Le président américain a tweeté qu'il venait de "parler à (son) ami MBS (prince héritier) d'Arabie saoudite, qui a parlé avec le président Poutine". Et le président américain de poursuivre : "J'espère et je m'attends à ce qu'ils réduisent d'environ dix millions de barils, et peut-être nettement plus", a-t-il ajouté, sans précision sur la nature de cette réduction.  

“Bonne (excellente) nouvelle pour tout le monde!" 

"Cela pourrait même aller jusqu'à 15 millions de barils. Bonne (excellente) nouvelle pour tout le monde !", a-t-il complété, sans toutefois apporter de détails sur ces chiffres. 
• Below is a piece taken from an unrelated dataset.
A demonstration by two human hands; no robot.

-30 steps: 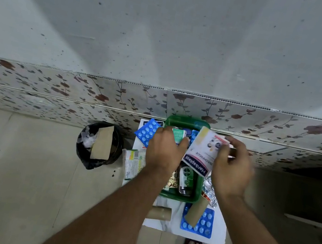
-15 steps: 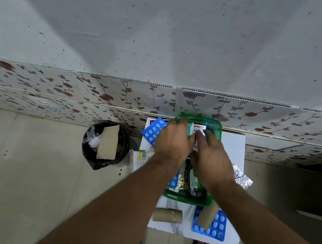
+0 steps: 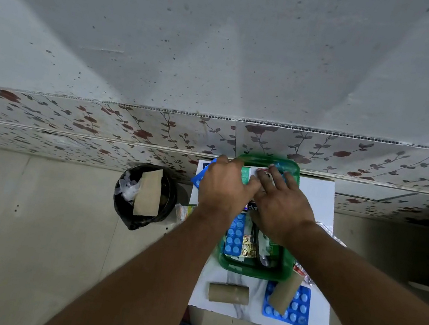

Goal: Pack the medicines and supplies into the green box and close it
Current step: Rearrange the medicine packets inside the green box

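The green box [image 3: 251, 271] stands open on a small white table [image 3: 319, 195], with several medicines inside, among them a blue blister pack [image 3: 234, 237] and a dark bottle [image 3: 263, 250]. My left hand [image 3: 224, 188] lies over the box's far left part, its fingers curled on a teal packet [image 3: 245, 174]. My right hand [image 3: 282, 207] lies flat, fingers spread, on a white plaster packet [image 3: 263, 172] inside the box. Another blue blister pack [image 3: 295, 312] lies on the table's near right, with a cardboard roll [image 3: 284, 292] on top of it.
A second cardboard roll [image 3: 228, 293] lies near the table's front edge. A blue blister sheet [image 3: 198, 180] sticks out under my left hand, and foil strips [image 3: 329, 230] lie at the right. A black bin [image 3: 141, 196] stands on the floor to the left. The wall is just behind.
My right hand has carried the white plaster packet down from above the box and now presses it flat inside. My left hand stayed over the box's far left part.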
En réaction, vers 15 h 45 GMT, le baril de Brent de la mer du Nord pour livraison en juin valait 29,75 dollars à Londres, en hausse de 20,25 % par rapport à la clôture de mercredi. À New York, le baril américain de WTI pour mai gagnait 22,99 %, à 24,98 dollars. 

En touchant respectivement 36,29 dollars et 27,39 dollars, les deux barils de référence ont frôlé les 50 % et 35 % de hausse par rapport à la clôture de la veille.  

Démenti de Moscou  

La brusque flambée des prix a ensuite été quelque peu limitée par un démenti du Kremlin. "Non, il n'y a pas eu de (telle) conversation", a déclaré à l'agence Interfax le porte-parole de la présidence russe Dmitri Peskov, ajoutant que "non, pour le moment" aucun entretien n'était prévu entre le président russe et Mohammed ben Salmane. 

"Le tweet de Donald Trump était donc peut-être prématuré", a réagi Edward Moya, analyste chez Oanda. 

Dans le même temps, l'Arabie saoudite a appelé à une réunion "urgente" de l'Organisation des pays exportateurs de pétrole (Opep) et d'autres pays, dont la Russie, afin de parvenir à un "accord équitable qui rétablira l'équilibre des marchés pétroliers", a annoncé l'agence officielle saoudienne SPA.